Abstractions for parallelism and scheduling algorithms

While multicore computers have become mainstream, multicore programming remains full of pitfalls. Using P cores to speed up one's program by a factor close to P turns out to be far trickier than it sounds. Beyond the immediate difficultly of parallelizing existing algorithms, one faces the problem of amortizing the costs of task creation, the challenge of dealing with dynamic load balancing, the hazards of concurrent programming, and the headaches associated with weak memory models.

However, by using the right programming language abstractions together with a flexible scheduler, multicore programming can become much more accessible. Since January 2011, I have been working with Umut Acar and Mike Rainey, at the Max Planck Institute for Software System, on the development of new abstractions and scheduling algorithms for multicore programming.

Granularity control using complexity annotations

One central difficulty in parallelism is to spawn sequential subtasks of the right size. On the one hand, creating sequential tasks that are too small leads to unacceptable overheads. On the other hand, creating sequential tasks that are too big caps the number of cores that can be used. The traditional approach to granularity control consists in deciding whether to sequentialize subtasks or not based on a cutoff value hard-coded in the source code, however this approach is not portable at all. Another approach is auto-tuning, which consists in automatically trying various possible values for the cutoff on a given hardware, but this takes time and requires samples of input data.

We have developed a new approach to granularity control that combines asymptotic complexity annotations with runtime profiling. This approach applies to any divide-and-conquer algorithm whose worst-case complexity matches its average complexity. We only require the programmer to annotate his parallel functions with an asymptotic complexity expression. We then use runtime profiling for deducing the constant factors that apply.
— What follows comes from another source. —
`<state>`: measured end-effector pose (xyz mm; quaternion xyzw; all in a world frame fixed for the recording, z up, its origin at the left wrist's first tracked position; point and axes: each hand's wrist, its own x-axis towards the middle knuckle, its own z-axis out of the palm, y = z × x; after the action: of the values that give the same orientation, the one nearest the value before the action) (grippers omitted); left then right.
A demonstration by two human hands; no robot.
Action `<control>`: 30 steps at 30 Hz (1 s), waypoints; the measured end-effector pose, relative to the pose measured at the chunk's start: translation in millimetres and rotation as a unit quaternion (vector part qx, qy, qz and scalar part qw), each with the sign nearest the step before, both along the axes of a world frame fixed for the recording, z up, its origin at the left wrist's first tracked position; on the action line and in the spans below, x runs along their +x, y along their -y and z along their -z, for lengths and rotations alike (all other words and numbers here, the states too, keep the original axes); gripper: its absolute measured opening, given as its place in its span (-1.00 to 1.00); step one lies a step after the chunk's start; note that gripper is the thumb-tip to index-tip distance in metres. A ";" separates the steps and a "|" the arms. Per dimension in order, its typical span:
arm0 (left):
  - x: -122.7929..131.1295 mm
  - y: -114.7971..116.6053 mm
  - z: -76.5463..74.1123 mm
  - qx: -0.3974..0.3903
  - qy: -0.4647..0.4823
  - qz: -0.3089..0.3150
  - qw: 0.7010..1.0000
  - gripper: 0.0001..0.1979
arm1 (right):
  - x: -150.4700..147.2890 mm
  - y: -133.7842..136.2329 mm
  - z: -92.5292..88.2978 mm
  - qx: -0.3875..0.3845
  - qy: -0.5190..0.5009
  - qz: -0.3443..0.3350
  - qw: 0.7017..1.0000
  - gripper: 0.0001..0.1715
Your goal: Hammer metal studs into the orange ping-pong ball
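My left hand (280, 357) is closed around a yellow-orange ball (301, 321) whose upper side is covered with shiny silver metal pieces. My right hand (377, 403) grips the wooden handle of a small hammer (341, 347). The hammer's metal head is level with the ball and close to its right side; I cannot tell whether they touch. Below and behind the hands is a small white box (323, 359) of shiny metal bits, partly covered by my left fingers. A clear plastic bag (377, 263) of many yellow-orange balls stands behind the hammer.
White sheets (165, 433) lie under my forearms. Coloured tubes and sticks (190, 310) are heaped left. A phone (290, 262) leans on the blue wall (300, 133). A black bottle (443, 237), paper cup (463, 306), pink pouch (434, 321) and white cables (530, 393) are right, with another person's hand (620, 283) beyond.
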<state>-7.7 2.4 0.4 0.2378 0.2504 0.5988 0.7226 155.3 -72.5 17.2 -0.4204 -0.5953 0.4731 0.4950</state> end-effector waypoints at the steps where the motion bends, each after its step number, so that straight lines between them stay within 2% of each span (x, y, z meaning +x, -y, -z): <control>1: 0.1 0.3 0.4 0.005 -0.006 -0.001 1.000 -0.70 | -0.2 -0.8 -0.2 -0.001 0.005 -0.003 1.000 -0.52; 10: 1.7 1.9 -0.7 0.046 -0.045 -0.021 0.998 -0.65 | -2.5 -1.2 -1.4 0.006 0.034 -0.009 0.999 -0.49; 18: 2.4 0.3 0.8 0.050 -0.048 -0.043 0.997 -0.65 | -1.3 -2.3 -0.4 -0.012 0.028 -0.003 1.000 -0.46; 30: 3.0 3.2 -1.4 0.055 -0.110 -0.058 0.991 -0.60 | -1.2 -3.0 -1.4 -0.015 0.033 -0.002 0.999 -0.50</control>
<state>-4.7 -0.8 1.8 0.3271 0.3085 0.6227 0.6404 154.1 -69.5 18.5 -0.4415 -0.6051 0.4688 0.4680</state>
Using this information, we are able to predict execution time and enforce our scheduling policy: any subtask that is predicted to take less than a fixed amount of time gets sequentialized.

We have established bounds showing that our granularity control strategy leads to provably-good parallel runtimes. Moreover, we have shown that it works very well in practice. These results are described in the following publication.

Oracle Scheduling: Controlling Granularity in Implicitly Parallel Languages
with U. Acar and M. Rainey
OOPSLA, October 2011

A modular scheduler for dynamic computation DAGs

We have developed a new interface for parallel schedulers that contains only three functions: one function to add a node to the computation DAG (i.e., spawn a subtask), one function to add an edge (i.e., add a dependency between two tasks), and one function to transfer outgoing edges from a node to another one (this is useful for dynamically expanding an existing node into a subgraph). For each task, one may explicitly specify the strategy that should be used for detecting the readiness of the task, that is, for maintaining the number of incoming edges. Indeed, using a shared counter does not always scales up well with the number of cores, so depending on the algorithms other strategies such as message-passing or distributed counters might perform better.

All the existing parallelism constructs such as fork-join, sync-spawn, futures and lazy futures, as well as global termination detection (useful for, e.g., a DFS algorithm) can be easily expressed on top of our interface. We have implemented in C++ a scheduler that implements our general dynamic DAG interface. More details can be found in the following workshop paper.

Efficient Primitives for Creating and Scheduling Parallel Computations
with U. Acar and M. Rainey
Declarative Aspects and Applications of Multicore Programming (DAMP), January 2012
We have moreover implemented our scheduler modularly with respect to the load balancing algorithm, allowing to switch at runtime between different strategies. This flexibility allows to select the load balancing strategy that is the best suited for each algorithm, and thereby obtain good speedups. For example, we were able to set up a new sorting algorithm that, on 30 cores, achieves a 26x speedup over a sequential call to the quicksort from the C library.

Synchronization-free work-stealing

Work stealing is a classic algorithm for performing dynamic load-balancing. Each processor maintains a deque of ready tasks, and processors that run out of work steal work from the deque of another processor picked uniformly at random. The algorithm has been improved over the years in order to reduce the number of expensive synchronization operations, such as compare-and-swap of fetch-and-add. The state-of-the-art algorithm (Chase and Lev, 2005) only requires compare-and-swap when the deques contain less than one element, however it still requires to pay for one load-store memory barrier for every task.

We have developed a variant to work-stealing that does not require any expensive synchronization operation. More precisely, our algorithm does not use any lock, compare-and-swap operation, fetch-and-add operation, nor load-store barrier. We require only a small number of store-store memory barriers. These barriers are much cheaper than load-store barrier because they do not require the immediate flushing of the write buffer. In particular, these barriers are not even needed at all on x86 architecture.

This work has been submitted to an international conference.